Last week I joined the growing number of people who’ve lost a cell phone.  This interlude of loss gave me time to dwell on the good old days when people crossed the street or drove a car with one purpose in mind, a purpose now distracted by the cell phone.

I grew up in the country where my best friend would yell “ee-Hawk-ee” across a field about three hundred feet away when he wanted to pal-up. We had a phone in the house, but it was a party-line and I don’t mean party central.

In my teens the house phone—we had only one– had a ring of excitement to it. Instead of yelling across the field, I would scream from the living room, “I got it.”

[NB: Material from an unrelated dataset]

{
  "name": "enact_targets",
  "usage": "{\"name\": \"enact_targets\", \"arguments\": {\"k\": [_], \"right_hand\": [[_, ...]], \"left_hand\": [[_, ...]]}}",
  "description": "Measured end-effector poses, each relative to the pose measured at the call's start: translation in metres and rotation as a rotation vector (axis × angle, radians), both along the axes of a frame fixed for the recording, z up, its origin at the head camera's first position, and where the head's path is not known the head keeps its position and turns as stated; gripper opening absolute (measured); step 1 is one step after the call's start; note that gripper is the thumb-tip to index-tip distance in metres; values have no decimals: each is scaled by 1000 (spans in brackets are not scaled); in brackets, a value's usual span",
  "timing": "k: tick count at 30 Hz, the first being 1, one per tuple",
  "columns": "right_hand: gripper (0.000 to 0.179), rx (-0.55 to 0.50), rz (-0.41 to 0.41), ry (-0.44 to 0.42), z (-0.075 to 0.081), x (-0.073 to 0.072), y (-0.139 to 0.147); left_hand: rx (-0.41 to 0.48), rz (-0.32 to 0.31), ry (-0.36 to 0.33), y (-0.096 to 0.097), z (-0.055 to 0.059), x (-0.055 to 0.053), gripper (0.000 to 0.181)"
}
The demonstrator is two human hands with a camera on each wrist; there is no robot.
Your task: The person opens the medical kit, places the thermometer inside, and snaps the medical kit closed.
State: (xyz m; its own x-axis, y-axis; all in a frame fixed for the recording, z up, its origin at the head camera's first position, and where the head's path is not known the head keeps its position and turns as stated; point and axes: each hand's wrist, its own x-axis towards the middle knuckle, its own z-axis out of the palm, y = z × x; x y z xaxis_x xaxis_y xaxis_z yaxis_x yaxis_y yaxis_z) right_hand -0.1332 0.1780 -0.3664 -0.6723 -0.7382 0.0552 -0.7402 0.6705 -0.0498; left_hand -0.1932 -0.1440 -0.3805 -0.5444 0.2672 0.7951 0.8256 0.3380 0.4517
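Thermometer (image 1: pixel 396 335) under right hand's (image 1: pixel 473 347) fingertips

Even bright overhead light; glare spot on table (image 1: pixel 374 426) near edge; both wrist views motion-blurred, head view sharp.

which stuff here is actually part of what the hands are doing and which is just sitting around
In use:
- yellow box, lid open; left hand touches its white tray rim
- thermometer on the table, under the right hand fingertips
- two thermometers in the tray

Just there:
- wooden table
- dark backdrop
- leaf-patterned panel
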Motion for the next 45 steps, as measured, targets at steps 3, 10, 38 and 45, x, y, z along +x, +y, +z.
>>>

And all those really important calls to the opposite sex were made from a phone booth downtown for 10 cents. My favorite was located inside a fancy restaurant. The door closed tightly cutting off the outside—it was as if I were on a movie set with all eyes on me. Sometimes I would smell perfume, or tobacco.  The coin drop was a quick musical journey of metal on metal, then that hum—show-time. The rings were loud and long and, at times, empty—there were no answer machines back then. And if her mother answered, she’d always ask who’s calling?  Those were awkward times, awkward calls, but memorable. If I had cell phone back then, I would have missed the thrill of emerging from the phone booth in the lobby of a restaurant amid strangers wondering why I had a smile on my face.